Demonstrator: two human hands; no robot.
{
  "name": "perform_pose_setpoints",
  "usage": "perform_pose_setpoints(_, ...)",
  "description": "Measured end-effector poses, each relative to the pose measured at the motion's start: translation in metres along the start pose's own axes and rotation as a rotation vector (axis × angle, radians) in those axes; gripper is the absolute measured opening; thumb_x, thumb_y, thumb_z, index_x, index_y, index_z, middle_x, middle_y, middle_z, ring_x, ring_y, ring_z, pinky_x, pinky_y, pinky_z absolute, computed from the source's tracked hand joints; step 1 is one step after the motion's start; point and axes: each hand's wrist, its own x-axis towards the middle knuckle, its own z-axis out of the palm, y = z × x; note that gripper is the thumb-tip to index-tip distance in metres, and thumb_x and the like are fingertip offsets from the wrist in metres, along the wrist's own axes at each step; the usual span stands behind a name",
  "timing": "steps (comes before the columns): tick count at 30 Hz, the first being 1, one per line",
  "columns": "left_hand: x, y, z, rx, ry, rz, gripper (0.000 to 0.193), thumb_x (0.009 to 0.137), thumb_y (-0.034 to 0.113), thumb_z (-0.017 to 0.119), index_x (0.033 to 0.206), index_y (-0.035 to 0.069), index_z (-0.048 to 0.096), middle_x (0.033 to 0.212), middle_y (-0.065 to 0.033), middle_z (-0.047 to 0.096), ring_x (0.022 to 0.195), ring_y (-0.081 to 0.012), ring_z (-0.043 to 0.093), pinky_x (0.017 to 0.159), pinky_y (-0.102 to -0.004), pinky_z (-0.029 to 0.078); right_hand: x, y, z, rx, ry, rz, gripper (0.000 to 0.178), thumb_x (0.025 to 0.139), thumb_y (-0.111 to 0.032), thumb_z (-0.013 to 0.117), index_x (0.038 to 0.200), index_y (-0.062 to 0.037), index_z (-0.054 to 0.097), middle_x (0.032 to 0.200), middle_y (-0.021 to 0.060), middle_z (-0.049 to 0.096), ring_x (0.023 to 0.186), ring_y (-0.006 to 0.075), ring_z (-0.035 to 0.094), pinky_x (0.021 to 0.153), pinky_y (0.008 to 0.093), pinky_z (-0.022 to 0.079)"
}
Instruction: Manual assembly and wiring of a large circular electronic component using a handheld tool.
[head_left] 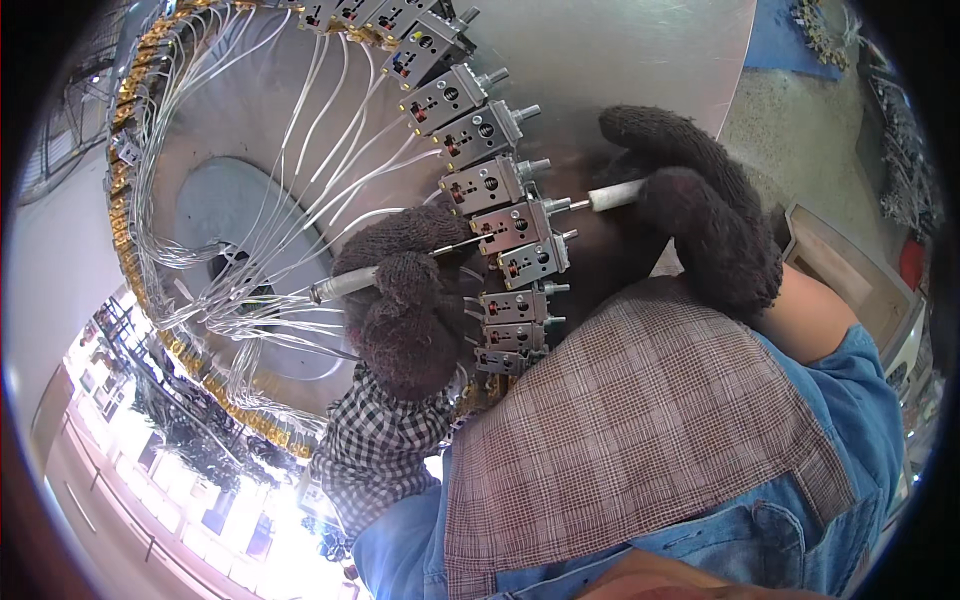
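My left hand (405,300), in a dark knit glove, grips a pale-handled screwdriver (345,284). Its thin blade reaches the face of a small metal control unit (508,228) with a spindle, which looks like a thermostat. From the other side, my right hand (705,205), gloved alike, holds a white-handled tool (615,195). That tool's thin shaft meets the spindle end of the same unit; its tip is hidden there. Similar units stand in a curved row, with one neighbour (485,184) just above and another (532,264) just below.
The row follows the rim of a round metal turntable (390,90). Many thin white tubes (330,185) run from the units towards a grey central disc (225,190). Brass-coloured holders (125,190) line the far left rim. A tan bin (850,250) stands at the right.
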Motion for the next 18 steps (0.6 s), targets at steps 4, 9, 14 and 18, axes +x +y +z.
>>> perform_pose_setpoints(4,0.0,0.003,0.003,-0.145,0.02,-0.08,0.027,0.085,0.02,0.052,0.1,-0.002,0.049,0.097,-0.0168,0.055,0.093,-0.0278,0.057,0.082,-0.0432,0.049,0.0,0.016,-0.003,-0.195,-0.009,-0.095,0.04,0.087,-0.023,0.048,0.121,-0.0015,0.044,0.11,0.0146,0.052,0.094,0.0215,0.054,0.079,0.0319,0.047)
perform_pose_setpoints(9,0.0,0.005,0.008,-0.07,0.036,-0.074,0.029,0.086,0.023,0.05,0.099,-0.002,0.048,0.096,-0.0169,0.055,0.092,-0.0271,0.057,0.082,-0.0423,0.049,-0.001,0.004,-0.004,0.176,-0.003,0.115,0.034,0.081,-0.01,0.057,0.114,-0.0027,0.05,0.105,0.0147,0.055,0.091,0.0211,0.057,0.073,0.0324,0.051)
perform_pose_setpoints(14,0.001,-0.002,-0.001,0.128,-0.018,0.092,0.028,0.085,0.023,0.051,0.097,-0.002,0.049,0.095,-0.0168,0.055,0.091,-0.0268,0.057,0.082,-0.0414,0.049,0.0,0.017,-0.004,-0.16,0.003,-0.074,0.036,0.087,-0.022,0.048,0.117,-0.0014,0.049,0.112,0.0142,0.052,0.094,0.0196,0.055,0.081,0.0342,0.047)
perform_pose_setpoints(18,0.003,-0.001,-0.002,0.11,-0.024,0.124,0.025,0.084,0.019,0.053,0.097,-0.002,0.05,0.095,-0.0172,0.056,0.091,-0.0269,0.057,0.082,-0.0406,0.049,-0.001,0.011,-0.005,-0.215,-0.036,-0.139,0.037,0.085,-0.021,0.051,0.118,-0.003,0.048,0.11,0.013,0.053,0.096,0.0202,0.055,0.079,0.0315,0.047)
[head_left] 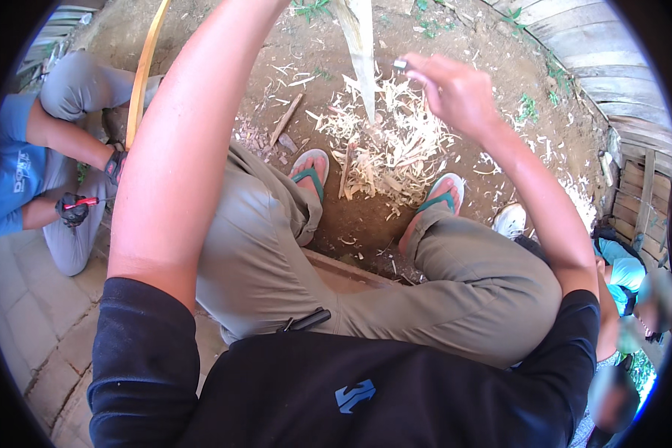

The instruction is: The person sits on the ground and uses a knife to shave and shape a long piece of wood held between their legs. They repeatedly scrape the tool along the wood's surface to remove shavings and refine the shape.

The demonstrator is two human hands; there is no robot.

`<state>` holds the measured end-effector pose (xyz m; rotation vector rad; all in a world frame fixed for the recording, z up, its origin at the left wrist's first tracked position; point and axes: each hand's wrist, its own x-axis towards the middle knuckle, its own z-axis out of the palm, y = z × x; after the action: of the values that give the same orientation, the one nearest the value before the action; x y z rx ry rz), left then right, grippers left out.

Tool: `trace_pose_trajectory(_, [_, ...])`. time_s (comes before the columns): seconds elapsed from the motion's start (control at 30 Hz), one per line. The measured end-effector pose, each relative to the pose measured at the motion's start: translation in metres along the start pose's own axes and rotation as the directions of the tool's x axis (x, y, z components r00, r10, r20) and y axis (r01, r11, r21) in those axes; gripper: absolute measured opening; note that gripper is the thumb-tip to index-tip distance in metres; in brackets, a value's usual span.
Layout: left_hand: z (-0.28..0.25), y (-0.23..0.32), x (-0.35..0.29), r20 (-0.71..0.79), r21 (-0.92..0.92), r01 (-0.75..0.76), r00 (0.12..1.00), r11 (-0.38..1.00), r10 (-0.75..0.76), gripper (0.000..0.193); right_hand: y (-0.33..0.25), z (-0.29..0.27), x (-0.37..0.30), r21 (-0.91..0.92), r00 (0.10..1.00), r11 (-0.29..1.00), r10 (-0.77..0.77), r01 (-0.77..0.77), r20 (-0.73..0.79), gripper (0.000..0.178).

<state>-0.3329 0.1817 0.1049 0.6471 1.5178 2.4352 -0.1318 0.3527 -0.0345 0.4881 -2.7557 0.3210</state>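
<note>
hand on the right [459, 89]: clenching a small dark pale-ended object [402, 65], too blurred to identify, near a long pale wooden strip [361, 56] tapering toward curled cream-coloured wood shavings [407, 153] on brown soil [493, 48]. reaching past the upper edge with the bare left forearm [190, 127], leaving the left hand's hold impossible to tell.

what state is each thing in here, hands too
Right hand: closed on a small dark object
Left hand: out of view
Pale strip: tapered at its visible end
Shavings: loose, curled, heaped on the ground
Sandals: both worn
Yellowish strip: curved
Red tool: held in a co-worker's gloved hand
</note>
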Motion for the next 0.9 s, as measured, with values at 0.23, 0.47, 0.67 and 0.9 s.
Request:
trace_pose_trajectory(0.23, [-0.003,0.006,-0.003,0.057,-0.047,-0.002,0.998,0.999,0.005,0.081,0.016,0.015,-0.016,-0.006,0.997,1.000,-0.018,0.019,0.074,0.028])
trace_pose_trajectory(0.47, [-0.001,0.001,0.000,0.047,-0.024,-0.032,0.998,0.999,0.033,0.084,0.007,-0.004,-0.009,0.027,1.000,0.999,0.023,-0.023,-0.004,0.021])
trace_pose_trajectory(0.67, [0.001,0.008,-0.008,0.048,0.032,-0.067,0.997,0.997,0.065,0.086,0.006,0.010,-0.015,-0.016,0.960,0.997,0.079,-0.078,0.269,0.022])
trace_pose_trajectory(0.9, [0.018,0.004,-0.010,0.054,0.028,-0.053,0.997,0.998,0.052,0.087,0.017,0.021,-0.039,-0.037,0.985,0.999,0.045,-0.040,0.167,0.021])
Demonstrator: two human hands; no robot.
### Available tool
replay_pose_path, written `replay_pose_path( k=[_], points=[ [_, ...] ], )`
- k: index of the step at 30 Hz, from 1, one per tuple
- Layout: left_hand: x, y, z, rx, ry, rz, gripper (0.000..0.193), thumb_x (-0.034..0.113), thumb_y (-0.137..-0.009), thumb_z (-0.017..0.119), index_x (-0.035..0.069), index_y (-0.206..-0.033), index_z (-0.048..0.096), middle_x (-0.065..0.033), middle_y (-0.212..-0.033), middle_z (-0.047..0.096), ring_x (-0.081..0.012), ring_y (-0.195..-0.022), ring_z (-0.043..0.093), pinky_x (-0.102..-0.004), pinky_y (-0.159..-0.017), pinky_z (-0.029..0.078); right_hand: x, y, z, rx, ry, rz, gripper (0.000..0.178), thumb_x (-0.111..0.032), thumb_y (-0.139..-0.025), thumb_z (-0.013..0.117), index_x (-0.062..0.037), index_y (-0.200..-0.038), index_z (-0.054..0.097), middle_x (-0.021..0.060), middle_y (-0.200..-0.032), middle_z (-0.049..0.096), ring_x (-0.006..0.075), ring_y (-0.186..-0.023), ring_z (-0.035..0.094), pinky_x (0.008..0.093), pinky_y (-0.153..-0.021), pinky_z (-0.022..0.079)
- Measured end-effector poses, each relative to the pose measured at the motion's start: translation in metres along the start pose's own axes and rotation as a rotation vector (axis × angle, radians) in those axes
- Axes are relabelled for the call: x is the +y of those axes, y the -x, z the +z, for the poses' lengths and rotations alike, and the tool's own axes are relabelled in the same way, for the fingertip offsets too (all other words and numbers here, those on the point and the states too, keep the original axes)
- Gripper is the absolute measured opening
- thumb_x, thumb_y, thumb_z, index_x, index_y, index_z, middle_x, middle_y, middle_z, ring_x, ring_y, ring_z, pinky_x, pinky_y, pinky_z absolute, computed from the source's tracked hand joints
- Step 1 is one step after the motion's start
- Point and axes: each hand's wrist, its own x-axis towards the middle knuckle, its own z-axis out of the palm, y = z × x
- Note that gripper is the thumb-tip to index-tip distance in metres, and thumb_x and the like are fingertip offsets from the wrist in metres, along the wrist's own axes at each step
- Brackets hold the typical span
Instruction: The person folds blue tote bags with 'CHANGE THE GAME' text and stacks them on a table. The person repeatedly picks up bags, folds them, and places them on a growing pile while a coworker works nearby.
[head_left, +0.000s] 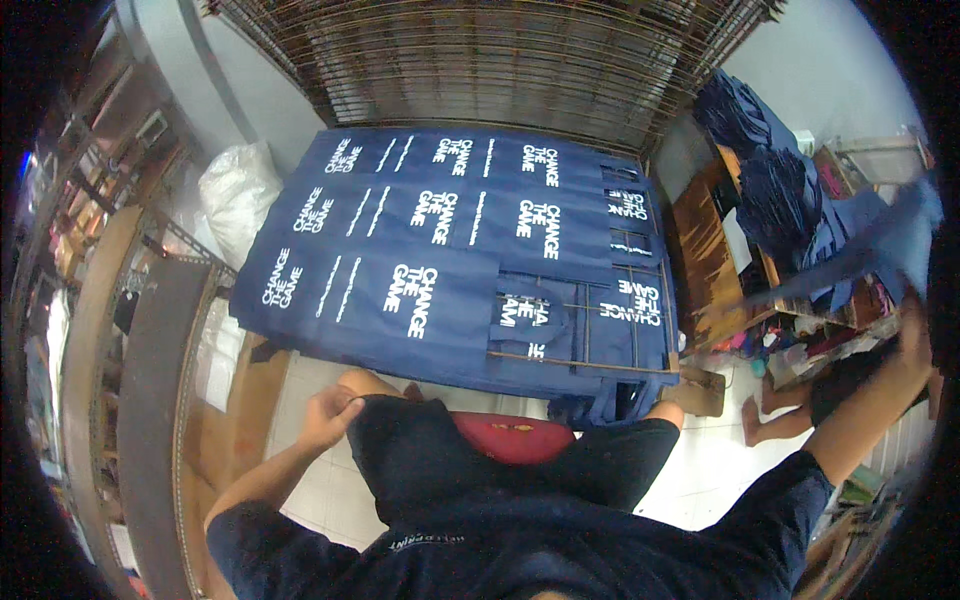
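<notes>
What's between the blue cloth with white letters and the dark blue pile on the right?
In the head view, a patchy brown wooden panel stands between the lettered cloth and the pile.

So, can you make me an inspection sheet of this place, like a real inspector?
Surface: a wire rack, mostly covered, with bars bare near its right front corner.
Job's things: navy cloth pieces with white print lie on it; a loose navy cloth is raised at the right, blurred.
Clutter: white plastic bag at the left; pile of dark navy cloth at the right.
Hands: right hand grips the loose cloth; left hand is by the left knee, its grip unclear.
Cables: nothing seen.
Surroundings: pale wall, tiled floor, another person's bare leg at the right.
</notes>
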Motion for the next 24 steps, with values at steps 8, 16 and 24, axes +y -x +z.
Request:
replay_pose_path(
  k=[8,16,24],
  points=[
    [0.066,0.012,0.122,-0.541,0.501,-0.051,0.032,0.025,-0.088,0.06,0.006,-0.113,0.054,-0.0043,-0.093,0.059,-0.0121,-0.084,0.057,-0.0281,-0.073,0.048,-0.138,0.057,0.21,-0.832,-1.009,0.966,0.064,-0.001,-0.063,0.056,-0.0035,-0.125,0.044,0.0058,-0.101,0.059,0.0162,-0.087,0.058,0.0273,-0.081,0.045],
    [0.102,-0.009,0.163,-0.524,1.282,-0.429,0.079,0.069,-0.085,0.028,0.013,-0.141,0.018,-0.0149,-0.137,0.037,-0.0299,-0.118,0.047,-0.0397,-0.078,0.051,-0.155,0.077,0.192,-0.566,-1.108,0.887,0.075,-0.007,-0.056,0.055,0.0017,-0.129,0.038,0.0144,-0.113,0.054,0.0264,-0.103,0.054,0.0364,-0.09,0.045],
    [0.089,-0.046,0.129,-0.149,1.463,-0.27,0.07,0.061,-0.089,0.033,0.011,-0.137,0.026,-0.0089,-0.114,0.052,-0.0221,-0.089,0.062,-0.0239,-0.057,0.051,-0.057,0.266,0.221,-0.534,-0.734,1.321,0.045,-0.008,-0.063,0.06,-0.0028,-0.107,0.049,0.0106,-0.103,0.054,0.0227,-0.092,0.055,0.0385,-0.079,0.048]
  ],
)
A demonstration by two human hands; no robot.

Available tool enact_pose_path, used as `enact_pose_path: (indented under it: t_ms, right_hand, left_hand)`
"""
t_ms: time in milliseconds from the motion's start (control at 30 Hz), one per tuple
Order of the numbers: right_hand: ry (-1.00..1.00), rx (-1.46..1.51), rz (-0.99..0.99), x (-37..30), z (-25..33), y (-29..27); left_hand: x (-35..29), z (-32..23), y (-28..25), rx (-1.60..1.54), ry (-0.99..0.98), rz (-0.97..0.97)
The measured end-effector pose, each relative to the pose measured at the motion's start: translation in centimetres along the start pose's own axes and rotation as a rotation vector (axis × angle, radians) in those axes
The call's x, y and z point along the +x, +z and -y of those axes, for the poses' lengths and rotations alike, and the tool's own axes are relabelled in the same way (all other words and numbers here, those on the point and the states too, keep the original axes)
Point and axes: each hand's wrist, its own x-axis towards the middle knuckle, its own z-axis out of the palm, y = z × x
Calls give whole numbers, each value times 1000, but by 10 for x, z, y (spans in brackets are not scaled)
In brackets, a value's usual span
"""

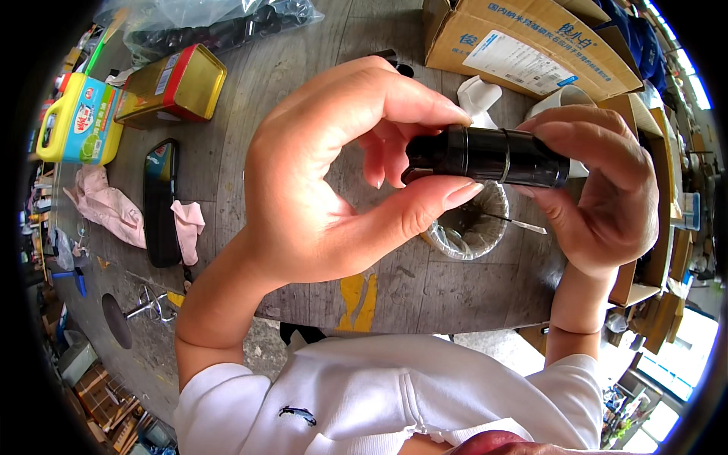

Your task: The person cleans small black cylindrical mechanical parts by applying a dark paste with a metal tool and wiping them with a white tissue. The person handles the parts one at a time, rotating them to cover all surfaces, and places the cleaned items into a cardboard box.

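Between both hands, lying level above the table, is a glossy black cylinder [485, 155] with a thin ring round its middle. I cannot tell its exact kind. My left hand [303, 174] pinches its left part between thumb and fingers. At the right end, the thumb and fingertips of my right hand [607, 182] are closed on it. Below the cylinder stands a round tub [485, 239] with a crinkled plastic lining and dark contents, partly hidden by the left thumb. A thin pale-tipped stick [527, 226] pokes out over its rim.
An open cardboard box [523, 45] stands at the back right, near crumpled white paper [479, 95]. Far left are a yellow jug [83, 125], a rectangular tin [174, 87], a black tray [161, 205] and a pink cloth [106, 205]. A plastic bag [220, 30] holds black parts.
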Motion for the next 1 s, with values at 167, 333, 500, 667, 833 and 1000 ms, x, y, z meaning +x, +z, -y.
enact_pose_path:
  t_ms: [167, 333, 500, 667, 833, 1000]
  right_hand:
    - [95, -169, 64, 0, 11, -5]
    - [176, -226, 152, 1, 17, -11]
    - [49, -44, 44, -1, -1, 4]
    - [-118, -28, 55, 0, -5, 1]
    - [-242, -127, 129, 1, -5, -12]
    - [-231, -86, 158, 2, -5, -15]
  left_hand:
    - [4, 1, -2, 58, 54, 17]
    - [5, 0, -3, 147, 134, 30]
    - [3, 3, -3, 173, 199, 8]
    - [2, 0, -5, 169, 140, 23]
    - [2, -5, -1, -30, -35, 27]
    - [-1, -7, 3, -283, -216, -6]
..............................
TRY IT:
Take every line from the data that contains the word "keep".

ANSWER SECTION:
- Axes are relabelled for the call: x is the +y of those axes, y the -x, z the +z, for the poses' lengths and rotations alike, and the tool's own axes are relabelled in the same way, for the fingertip offsets too (all other words and numbers here, those on the point and the states too, keep the original axes)
The call's x, y and z point along the +x, +z and -y of those axes, for the poses' lengths and rotations alike, and the tool's own axes are relabelled in the same way (all other words and numbers here, those on the point and the states too, keep the original axes)

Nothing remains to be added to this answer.